London - Asos has been hit with new allegations and stands accused of exploitating its temporary warehouse workers in Barnsley.
The online fashion retailer stands accused of violating the “spirit if not the letter” of employment law created to protect temporary workers from being taken advantage of by inhibiting new employees pay for longer than regulations allow. According to contract documents the Guardian gained access to, new temporary warehouse employees have been given lower wages than their coworkers for a total of three months more than regulations indicate is permit. The newspaper suggests that by doing so Asos could be saving itself thousands of pounds in wages.
Asos’s temporary warehouse employees, who are managed by an external agency Transline are said to be given contracts which stipulate they will receive “pay parity with wage structure on site after six months service”, with new warehouse workers given a pay bump from 7.45 pounds an hour to 7.73 pounds. However, UK agency worker regulations state that after an employee completes the 3 months training period with the same employer in the same role, they are entitled to the same basic conditions and terms of employment as if they were directly employed by the company, in this case Asos. This include wages.
Asos accused of exploiting temporary warehouse workers
The online retailer and Transline have countered claims from the Guardian, stating that in the time the newspaper had gained access to the contracts the time period has been reduced from six months down to three months. Both companies noted that any new permanent employees joining the warehouse before changes to their policies would also have had to wait six months for an increase in pay, which meant there was no breach of employment regulations as both temporary and fixed workers had to adhere to the same terms.
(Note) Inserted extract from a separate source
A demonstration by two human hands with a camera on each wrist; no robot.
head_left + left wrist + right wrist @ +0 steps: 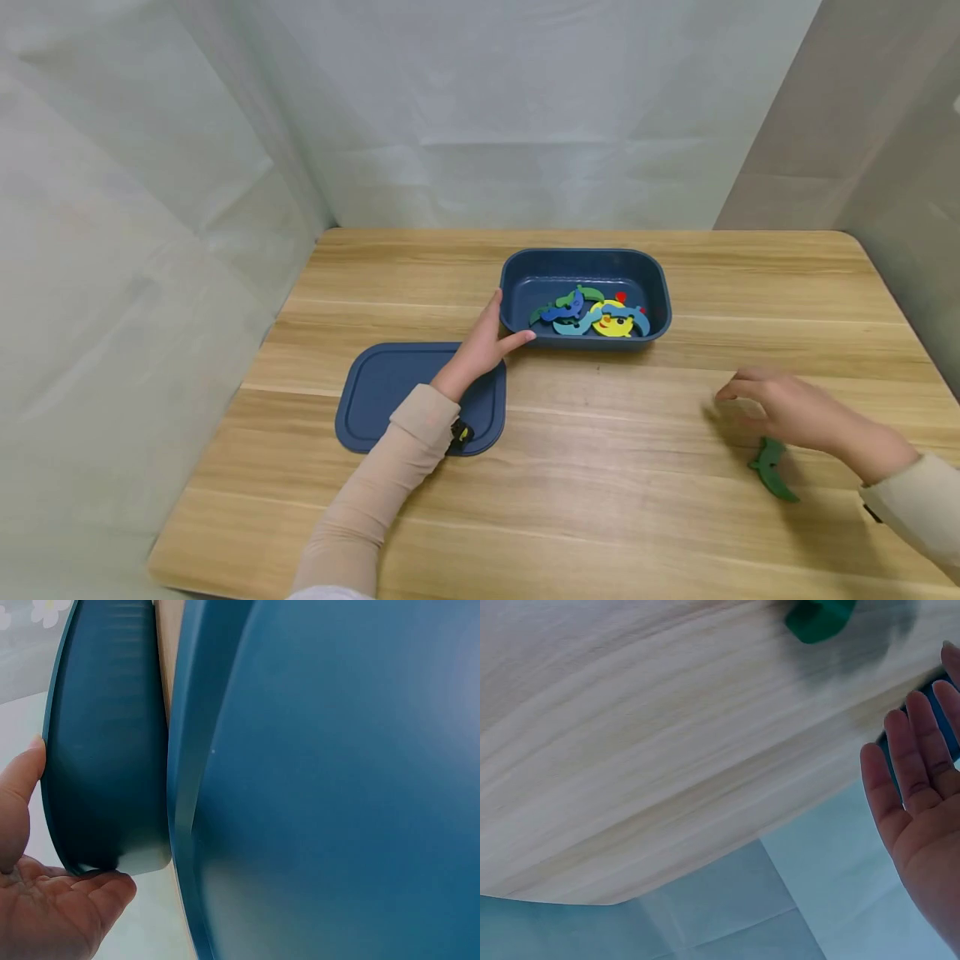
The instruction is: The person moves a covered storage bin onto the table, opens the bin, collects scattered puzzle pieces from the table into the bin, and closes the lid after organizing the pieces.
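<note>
Blue plastic dominates our view: a dark blue rectangular plastic container (585, 297) sits toward the far middle of the light wooden desk (600, 467), and a matching flat dark blue lid (390, 392) lies on the desk just near-left of it, not touching as far as we can tell. Inside the container we see a heap of colourful curved foam puzzle pieces (592, 312) in green, blue, teal, yellow and red.

We note the left hand (483, 346) set against the container's near-left corner, thumb along the front wall and fingers up the left side; the left wrist view shows the thumb and palm (45, 900) touching the container's wall (105, 765), fingers fairly straight, pressing rather than wrapping. Its forearm in a beige sleeve (375, 492) crosses over the lid.

We note the right hand (787, 408) hovering above the desk at the near right, well apart from the container, fingers relaxed and spread, grasping nothing; the right wrist view shows the open palm (922, 817). One dark green curved foam piece (771, 468) lies flat on the desk just beneath and behind that hand, seemingly untouched.
</note>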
"We are extremely disappointed in media reports suggesting that temporary workers are not paid equally at the site in Barnsley," said a Asos spokeswoman to FashionUnited. "This is completely untrue. In fact, all workers are paid the same rate from their first day- regardless of their temporary or permanent status. This means that we actually go further than the Agency Worker Regulation guidelines, which don't require equal pay until 12 weeks of work. Our approach is to do what is right for the employee – and in many cases that means going above and beyond what’s required by law."
The new allegations follow on from a string of accusations made by BuzzFeed and the BBC earlier this year, which accused the online fashion retailer of forcing its warehouse workers in Barnsley to work under exploitative and stressful working conditions. Previously accusations include setting too high targets for its pickers, not allocating sufficient time for water or bathroom breaks and working with an overbearing security regime. At the time MP Iain Wright, chair of the business select committee called for Asos to be included in the wider parliamentary inquiry into working practices in the UK, taking place in January.
Asos previously issued an lengthy response to the allegations made by BuzzFeed, other media outlets and the trade union GMB in October, calling them “inaccurate and misleading” and highlighting the policies in place to protect its warehouse workers. At the time Asos said it was “committed to migrating towards the living wage as determined by the Living Wage Foundation within 18 months”, adding that it was “reducing the probation period to three months from six, effective immediately.”
However the GMB Union remains unconvinced by Asos’s commitment to improve warehouse workers wages and conditions, as the latest accusations to emerge coincided with a protest mounted by the union. The protest took place outside of Asos London head office during its annual shareholder’s meeting last Thursday and is part of the union’s long-term campaign launched on the behalf of Asos’s warehouse workers which aims to put an end to poor working conditions. Protestors from the union came together in front of the Greater London House on Thursday, chanting “treat your workers with respect” on a red carpet the GMB named a “catwalk of shame.”
“We hope GMB's catwalk of shame will help spread the message about the conditions workers endure at the Asos warehouse in Barnsley,” said Neil Derrick, GMB Regional Secretary. “This is a billion pound, global, thriving company which can afford to respect the workers it built its vast empire on the backs of. Asos trumpets it's claim to produce fashion with integrity – but they don’t seem so bothered about conditions in Barnsley. Fashions may change – but failing to treat your workers with respect is never a good look.” The protest follows on from the launch of the GMB hotline for workers at the Barnsley distribution centre.
Following the protest and the AGM, bosses at the online fashion retailer were hit with a backlash from shareholders concerning proposals for their multi-million pound pay-packages. A third of shareholders (33.28 percent) voted against the company’s remuneration report for the year ending August 31, 2016, which could see chief executive officer Nick Beighton receive up to 2.5 million pounds next year in wages if he reaches his targets.
FashionUnited has contacted the GMB for additional commentary on these allegations.